I can't say I understand the origins of this phenomenon, or that there's a single explanation for it. Part of it could be a reactionary response to the the rise of "woke politics," a preoccupation of almost all anti-lib populists. Part of it could be growing fed up with the Democratic establishment, particularly after it fended off the Sanders insurgency in two presidential primaries, and resolving to go to war against it. Part of it could be the economics of provocation and contrarianism — anti-lib populists are almost always in independent media, and might find it financially rewarding to relentlessly own the libs. Part of it could be based on their commonly articulated (and misguided) belief that media — and mostly liberal media — is the single greatest source of power in society. Part of it could be naivete about what the populist right really stands for. Whatever it is, the result is an orientation that's adept at generating cynicism.
The authoritarian right loves the chaos
The authoritarian right has delighted in the emergence of anti-lib populism. It knows that even if disillusioned leftists don’t join the right, it’s worth destroying their faith in the possibility of building a mass movement including Democrats. Yarvin, one of the most influential intellectuals of the “new right,” has said a key strategy for his movement is to “sow acorns of dark doubt” in the minds of the left and pounce when its “conviction and energy flag.” Put more simply: divide and conquer. This is why Yarvin and a number of influencers on the right mingle with anti-lib populists, help them with exposure and seek to work with them on media platforms.
Political axes are being scrambled. Strange bedfellows roam the streets and the halls of power.
Greenwald has recently launched a show with what he describes as a “cable news budget” on Rumble, an independent alternative to YouTube. Greenwald told me in a direct message over Twitter that Rumble is providing the funding and paying him for the show. Rumble is backed by Peter Thiel, a Silicon Valley tycoon who has funded ultranationalist political candidates for the Senate, such as the recently elected Republican J.D. Vance of Ohio, and has said he doesn’t “believe that freedom and democracy are compatible.” Greenwald and Taibbi have hosted podcasts on Callin, a podcast platform backed by David Sacks, a right-wing venture capitalist and pal of Musk. Gabbard is a paid contributor to Fox News. Blake Masters, who ran a failed ultra-MAGA campaign for the Senate in Arizona in November, said he and Thiel have met with one of the hosts of “Red Scare” and would consider financially backing the podcast.
None of this is to suggest that anti-lib populists have been bought off or are taking direct editorial cues from owners of platforms. The point is authoritarian elements of the capitalist class are cultivating relationships with anti-lib populists and backing platforms that can facilitate the left-to-right-wing populism pipeline.
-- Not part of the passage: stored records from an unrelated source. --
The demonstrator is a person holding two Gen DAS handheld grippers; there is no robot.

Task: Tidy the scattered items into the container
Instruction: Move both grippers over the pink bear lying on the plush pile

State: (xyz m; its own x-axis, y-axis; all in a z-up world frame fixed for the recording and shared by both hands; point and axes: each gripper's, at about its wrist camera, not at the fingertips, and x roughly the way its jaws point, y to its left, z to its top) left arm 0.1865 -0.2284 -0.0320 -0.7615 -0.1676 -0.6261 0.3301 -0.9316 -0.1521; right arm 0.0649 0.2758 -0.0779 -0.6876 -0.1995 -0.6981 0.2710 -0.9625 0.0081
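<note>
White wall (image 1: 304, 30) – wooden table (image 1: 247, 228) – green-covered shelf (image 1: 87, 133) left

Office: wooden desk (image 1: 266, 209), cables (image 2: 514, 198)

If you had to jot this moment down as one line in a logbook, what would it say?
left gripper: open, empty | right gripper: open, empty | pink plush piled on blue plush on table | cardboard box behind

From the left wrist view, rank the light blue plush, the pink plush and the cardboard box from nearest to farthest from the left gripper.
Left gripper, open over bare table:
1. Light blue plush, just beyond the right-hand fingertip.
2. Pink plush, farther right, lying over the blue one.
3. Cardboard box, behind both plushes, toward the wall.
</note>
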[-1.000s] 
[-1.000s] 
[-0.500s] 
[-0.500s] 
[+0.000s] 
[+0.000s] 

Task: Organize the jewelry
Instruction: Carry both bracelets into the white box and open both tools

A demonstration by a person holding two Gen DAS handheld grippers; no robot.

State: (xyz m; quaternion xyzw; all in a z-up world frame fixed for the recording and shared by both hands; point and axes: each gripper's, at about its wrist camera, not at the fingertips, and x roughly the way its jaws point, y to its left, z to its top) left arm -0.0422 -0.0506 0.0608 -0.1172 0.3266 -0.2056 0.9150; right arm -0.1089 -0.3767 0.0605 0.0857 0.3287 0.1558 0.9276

Networks and infrastructure are being crafted.
It’s too early to identify how this scene could be reshaping political identity and behavior. But it should be taken seriously. This scene has lots of followers and citizens take ideological cues from leaders.
We live in an era of ongoing ideological rupture. Political axes are being scrambled. Strange bedfellows roam the streets and the halls of power. For leftists, this is a time for discipline and clear-eyed appraisals of possibility and peril. If we are to have a civilized, democratic society, the populism pipeline must flow the other way.